Improving the accuracies of bathymetric models based on multiple regression for calibration (case study: Sarca River, Italy)

The optical imagery has the potential for extraction of spatially and temporally explicit bathymetric information in inland/coastal waters. Lyzenga's model and optimal band ratio analysis (OBRA) are main bathymetric models which both provide linear relations with water depths. The former model is sensitive and the latter is quite robust to substrate variability. The simple regression is the widely used approach for calibration of bathymetric models either Lyzenga's model or OBRA model. In this research, a multiple regression is examined for empirical calibration of the models in order to take the advantage of all spectral channels of the imagery. This method is applied on both Lyzenga's model and OBRA model for the bathymetry of a shallow Alpine river in Italy, using WorldView-2 (WV-2) and GeoEye images. Insitu depths are recorded using RTK GPS in two reaches. One-half of the data is used for calibration of models and the remaining half as independent check-points for accuracy assessment. In addition, radiative transfer model is used to simulate a set of spectra in a range of depths, substrate types, and water column properties. The simulated spectra are convolved to the sensors' spectral bands for further bathymetric analysis. Investigating the simulated spectra, it is concluded that the multiple regression improves the robustness of the Lyzenga's model with respect to the substrate variability.

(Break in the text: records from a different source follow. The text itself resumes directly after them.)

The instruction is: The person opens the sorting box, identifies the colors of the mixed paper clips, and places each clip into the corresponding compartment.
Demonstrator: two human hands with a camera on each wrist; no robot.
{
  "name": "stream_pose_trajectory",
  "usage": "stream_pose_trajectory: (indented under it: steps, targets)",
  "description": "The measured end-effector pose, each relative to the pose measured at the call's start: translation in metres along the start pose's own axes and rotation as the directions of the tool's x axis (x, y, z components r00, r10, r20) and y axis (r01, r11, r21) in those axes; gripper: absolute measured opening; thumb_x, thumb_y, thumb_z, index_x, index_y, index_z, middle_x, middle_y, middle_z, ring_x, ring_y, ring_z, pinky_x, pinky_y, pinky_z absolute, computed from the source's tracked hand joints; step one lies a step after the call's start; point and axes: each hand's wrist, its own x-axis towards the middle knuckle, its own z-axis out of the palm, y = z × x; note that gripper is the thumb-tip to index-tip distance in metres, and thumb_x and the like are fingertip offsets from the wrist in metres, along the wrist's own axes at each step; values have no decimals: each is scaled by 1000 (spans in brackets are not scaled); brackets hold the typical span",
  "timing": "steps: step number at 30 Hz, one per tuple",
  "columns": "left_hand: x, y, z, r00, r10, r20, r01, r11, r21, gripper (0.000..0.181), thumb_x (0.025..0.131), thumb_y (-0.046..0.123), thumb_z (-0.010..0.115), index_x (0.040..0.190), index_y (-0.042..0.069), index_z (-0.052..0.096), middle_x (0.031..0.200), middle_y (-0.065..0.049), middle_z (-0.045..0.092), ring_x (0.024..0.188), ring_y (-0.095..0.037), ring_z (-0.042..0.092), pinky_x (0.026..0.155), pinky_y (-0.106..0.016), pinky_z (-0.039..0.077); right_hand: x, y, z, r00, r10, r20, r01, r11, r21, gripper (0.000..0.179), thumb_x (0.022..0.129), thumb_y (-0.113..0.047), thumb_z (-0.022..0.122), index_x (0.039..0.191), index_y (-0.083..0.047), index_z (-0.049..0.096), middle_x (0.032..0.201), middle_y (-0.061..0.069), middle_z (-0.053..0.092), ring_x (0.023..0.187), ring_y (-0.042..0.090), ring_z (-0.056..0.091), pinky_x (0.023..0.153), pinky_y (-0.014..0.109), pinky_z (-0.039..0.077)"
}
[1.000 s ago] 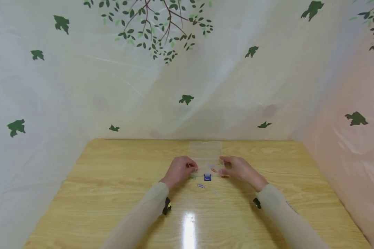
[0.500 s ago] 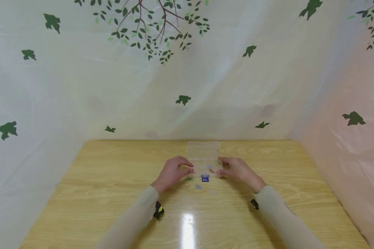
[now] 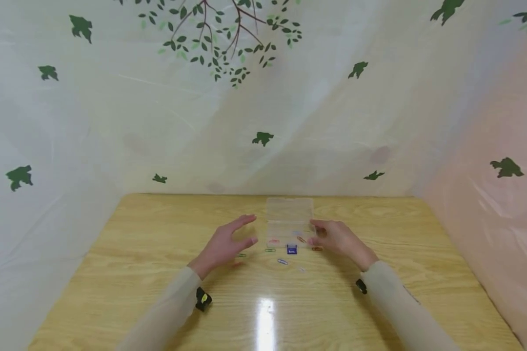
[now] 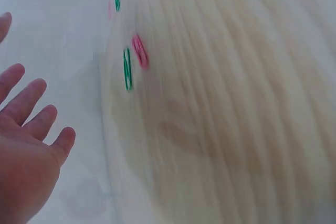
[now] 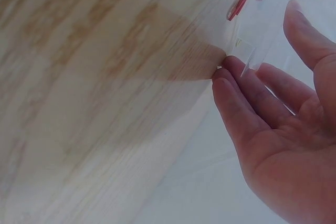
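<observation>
A clear plastic box (image 3: 290, 210) stands with its lid raised at the back of the table. Inside it lie a pink paper clip (image 3: 273, 240) and an orange-red paper clip (image 3: 301, 239). My right hand (image 3: 340, 240) holds the box's right side, thumb toward the front and fingers at the side wall (image 5: 245, 61). Left of the box, my left hand (image 3: 221, 246) hovers with fingers spread, holding nothing. Near it lie a green paper clip (image 4: 127, 69) and another pink paper clip (image 4: 140, 51). Another green paper clip (image 3: 270, 250) lies before the box.
A blue latch-like piece (image 3: 292, 249) shows at the box's front. Blue (image 3: 282, 262), pale (image 3: 302, 269) and orange (image 3: 317, 248) paper clips lie on the wooden table (image 3: 136, 273). A leaf-printed curtain (image 3: 193, 122) hangs behind and along the sides.
My left hand has drawn away from the box to the left and spread its fingers. The pink clip in the box is now uncovered. My right hand stays at the box.
</observation>
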Motion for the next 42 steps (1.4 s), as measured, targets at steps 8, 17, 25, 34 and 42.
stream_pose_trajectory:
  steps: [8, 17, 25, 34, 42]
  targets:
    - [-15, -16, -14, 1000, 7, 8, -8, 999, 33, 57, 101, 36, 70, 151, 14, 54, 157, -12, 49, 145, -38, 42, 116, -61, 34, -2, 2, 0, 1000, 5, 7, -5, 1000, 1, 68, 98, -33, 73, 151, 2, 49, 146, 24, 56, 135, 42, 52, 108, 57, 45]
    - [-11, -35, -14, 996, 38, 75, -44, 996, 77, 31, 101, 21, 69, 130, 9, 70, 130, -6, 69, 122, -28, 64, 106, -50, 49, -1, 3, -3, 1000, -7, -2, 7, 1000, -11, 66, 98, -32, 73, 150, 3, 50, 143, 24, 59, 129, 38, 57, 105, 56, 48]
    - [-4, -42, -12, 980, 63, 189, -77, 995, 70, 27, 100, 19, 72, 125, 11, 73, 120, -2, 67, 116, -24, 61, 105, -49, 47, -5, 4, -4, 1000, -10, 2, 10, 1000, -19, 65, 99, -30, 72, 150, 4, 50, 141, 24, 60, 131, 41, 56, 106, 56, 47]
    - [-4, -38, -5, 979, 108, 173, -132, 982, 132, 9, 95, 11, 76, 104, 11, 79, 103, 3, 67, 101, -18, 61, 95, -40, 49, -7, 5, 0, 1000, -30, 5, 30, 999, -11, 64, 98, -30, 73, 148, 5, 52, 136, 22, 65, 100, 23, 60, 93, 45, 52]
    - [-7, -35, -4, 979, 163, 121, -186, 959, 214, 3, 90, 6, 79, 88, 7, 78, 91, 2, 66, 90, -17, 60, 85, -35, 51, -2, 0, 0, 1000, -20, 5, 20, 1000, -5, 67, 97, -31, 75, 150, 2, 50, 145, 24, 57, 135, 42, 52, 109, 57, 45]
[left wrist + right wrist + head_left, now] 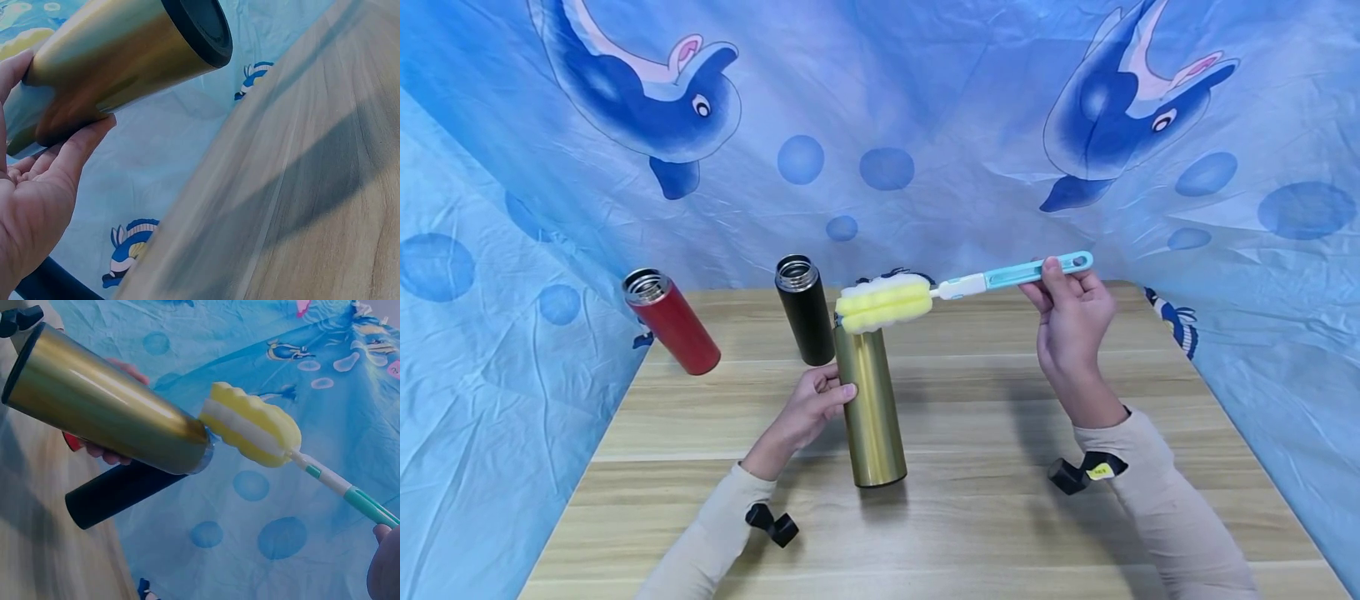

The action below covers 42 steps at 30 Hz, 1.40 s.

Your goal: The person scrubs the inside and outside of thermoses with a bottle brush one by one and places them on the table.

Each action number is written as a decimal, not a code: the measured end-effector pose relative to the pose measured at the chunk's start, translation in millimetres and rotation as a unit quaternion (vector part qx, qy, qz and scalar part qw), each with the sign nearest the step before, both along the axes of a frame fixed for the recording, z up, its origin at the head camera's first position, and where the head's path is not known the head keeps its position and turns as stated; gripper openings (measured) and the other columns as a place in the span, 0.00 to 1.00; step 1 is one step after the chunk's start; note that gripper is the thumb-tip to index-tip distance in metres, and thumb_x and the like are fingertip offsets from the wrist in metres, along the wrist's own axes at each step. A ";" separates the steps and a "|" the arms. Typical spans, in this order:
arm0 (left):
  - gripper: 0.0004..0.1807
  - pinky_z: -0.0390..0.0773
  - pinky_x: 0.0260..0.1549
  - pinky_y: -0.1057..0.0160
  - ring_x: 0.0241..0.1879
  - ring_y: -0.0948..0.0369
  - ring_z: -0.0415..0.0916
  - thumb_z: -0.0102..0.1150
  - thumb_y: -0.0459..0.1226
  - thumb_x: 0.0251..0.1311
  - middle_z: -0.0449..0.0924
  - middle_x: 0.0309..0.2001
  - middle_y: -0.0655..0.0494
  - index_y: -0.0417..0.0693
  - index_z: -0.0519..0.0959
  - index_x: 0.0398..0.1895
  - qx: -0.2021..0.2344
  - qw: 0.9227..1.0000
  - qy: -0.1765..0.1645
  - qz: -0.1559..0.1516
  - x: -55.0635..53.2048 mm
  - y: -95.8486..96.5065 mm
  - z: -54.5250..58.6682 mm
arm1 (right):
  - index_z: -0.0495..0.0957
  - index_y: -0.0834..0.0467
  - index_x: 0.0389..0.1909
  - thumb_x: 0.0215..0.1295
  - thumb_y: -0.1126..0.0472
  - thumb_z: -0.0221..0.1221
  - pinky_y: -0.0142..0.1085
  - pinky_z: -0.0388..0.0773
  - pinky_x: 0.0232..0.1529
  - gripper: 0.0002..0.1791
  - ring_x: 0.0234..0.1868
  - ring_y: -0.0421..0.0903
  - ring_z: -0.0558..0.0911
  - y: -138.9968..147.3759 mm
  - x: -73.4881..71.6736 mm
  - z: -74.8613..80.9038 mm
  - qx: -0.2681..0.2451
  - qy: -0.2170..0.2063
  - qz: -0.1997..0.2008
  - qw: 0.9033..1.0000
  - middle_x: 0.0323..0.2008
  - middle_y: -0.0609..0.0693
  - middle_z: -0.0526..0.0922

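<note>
My left hand [812,406] grips a gold thermos bottle [872,408] around its side, thumb across the front. In the left wrist view the dark base of the gold thermos bottle [125,56] is raised off the wooden table. My right hand [1075,321] pinches the turquoise handle of a bottle brush [886,303] near its end. The brush's yellow and white sponge head lies across the bottle's mouth and hides most of it in the head view. From the right wrist, the sponge of the bottle brush [253,425] shows outside the bottle, at its rim.
A black thermos bottle [805,321] without a lid stands behind the gold one. Farther left stands a red lidless thermos bottle [677,325]. The wooden table [985,517] is bordered at the back and sides by a blue dolphin-print cloth [955,108].
</note>
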<state>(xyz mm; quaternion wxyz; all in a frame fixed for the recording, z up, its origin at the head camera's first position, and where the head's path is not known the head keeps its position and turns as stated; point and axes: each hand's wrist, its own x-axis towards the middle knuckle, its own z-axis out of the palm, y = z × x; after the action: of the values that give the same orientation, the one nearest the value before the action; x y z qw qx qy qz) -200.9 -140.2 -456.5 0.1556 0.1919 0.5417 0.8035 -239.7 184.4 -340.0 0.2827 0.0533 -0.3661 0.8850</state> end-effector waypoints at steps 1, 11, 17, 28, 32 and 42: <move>0.21 0.87 0.41 0.62 0.43 0.60 0.86 0.62 0.34 0.63 0.88 0.45 0.53 0.36 0.74 0.58 0.001 1.000 0.000 0.000 0.0 -0.1 -0.3 | 0.75 0.74 0.40 0.62 0.73 0.67 0.35 0.86 0.36 0.12 0.31 0.49 0.89 0.0 0.2 -1.5 -0.001 -0.003 0.002 1.000 0.32 0.63 0.86; 0.17 0.87 0.41 0.63 0.43 0.61 0.86 0.58 0.33 0.65 0.88 0.44 0.53 0.38 0.75 0.56 0.018 1.000 -0.005 -0.001 0.5 -1.7 -1.4 | 0.76 0.74 0.37 0.60 0.72 0.69 0.35 0.87 0.36 0.12 0.30 0.48 0.89 -1.3 4.7 -13.4 0.029 -0.013 -0.002 1.000 0.30 0.61 0.86; 0.17 0.87 0.41 0.63 0.43 0.61 0.86 0.57 0.32 0.66 0.88 0.44 0.53 0.36 0.74 0.57 0.023 1.000 -0.006 -0.006 -0.3 -2.7 -0.6 | 0.76 0.72 0.35 0.60 0.72 0.69 0.35 0.87 0.35 0.10 0.29 0.47 0.89 -1.0 8.7 -19.6 0.038 -0.024 0.001 0.999 0.27 0.59 0.86; 0.11 0.86 0.39 0.67 0.41 0.63 0.86 0.55 0.30 0.68 0.88 0.41 0.55 0.42 0.76 0.52 0.044 0.999 -0.007 -0.013 -0.5 -5.0 -0.5 | 0.77 0.71 0.35 0.59 0.69 0.71 0.35 0.87 0.35 0.12 0.28 0.46 0.89 0.4 20.0 -29.0 0.048 -0.053 0.009 0.997 0.27 0.58 0.86; 0.11 0.86 0.41 0.67 0.41 0.63 0.86 0.52 0.29 0.68 0.88 0.42 0.55 0.42 0.77 0.52 0.056 0.998 -0.006 -0.018 -1.7 -6.1 -1.8 | 0.76 0.70 0.34 0.61 0.71 0.69 0.34 0.87 0.35 0.10 0.28 0.45 0.88 1.4 24.0 -32.4 0.050 -0.062 0.012 0.997 0.26 0.57 0.86; 0.13 0.85 0.42 0.69 0.41 0.64 0.86 0.49 0.27 0.68 0.87 0.43 0.53 0.41 0.77 0.52 0.076 0.997 -0.006 -0.022 -5.9 -6.9 -6.0 | 0.77 0.70 0.33 0.63 0.73 0.67 0.34 0.87 0.34 0.07 0.27 0.45 0.88 5.4 34.0 -39.0 0.047 -0.089 0.016 0.995 0.25 0.56 0.86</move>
<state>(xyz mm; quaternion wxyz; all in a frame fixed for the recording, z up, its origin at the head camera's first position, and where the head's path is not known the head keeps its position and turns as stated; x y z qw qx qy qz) -206.8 -147.1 -462.4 0.1614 0.2106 0.4741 0.8395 -205.6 189.7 -378.9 0.2321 -0.0069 -0.4306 0.8722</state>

The improvements of multiple regression approach are much more pronounced for the Lyzenga's model rather than the OBRA model. This is in line with findings from real imagery; for instance, the multiple regression applied for calibration of Lyzenga's and OBRA models demonstrated, respectively, 22% and 9% higher determination coefficients (R2) as well as 3 cm and 1 cm better RMSEs compared to the simple regression using the WV-2 image.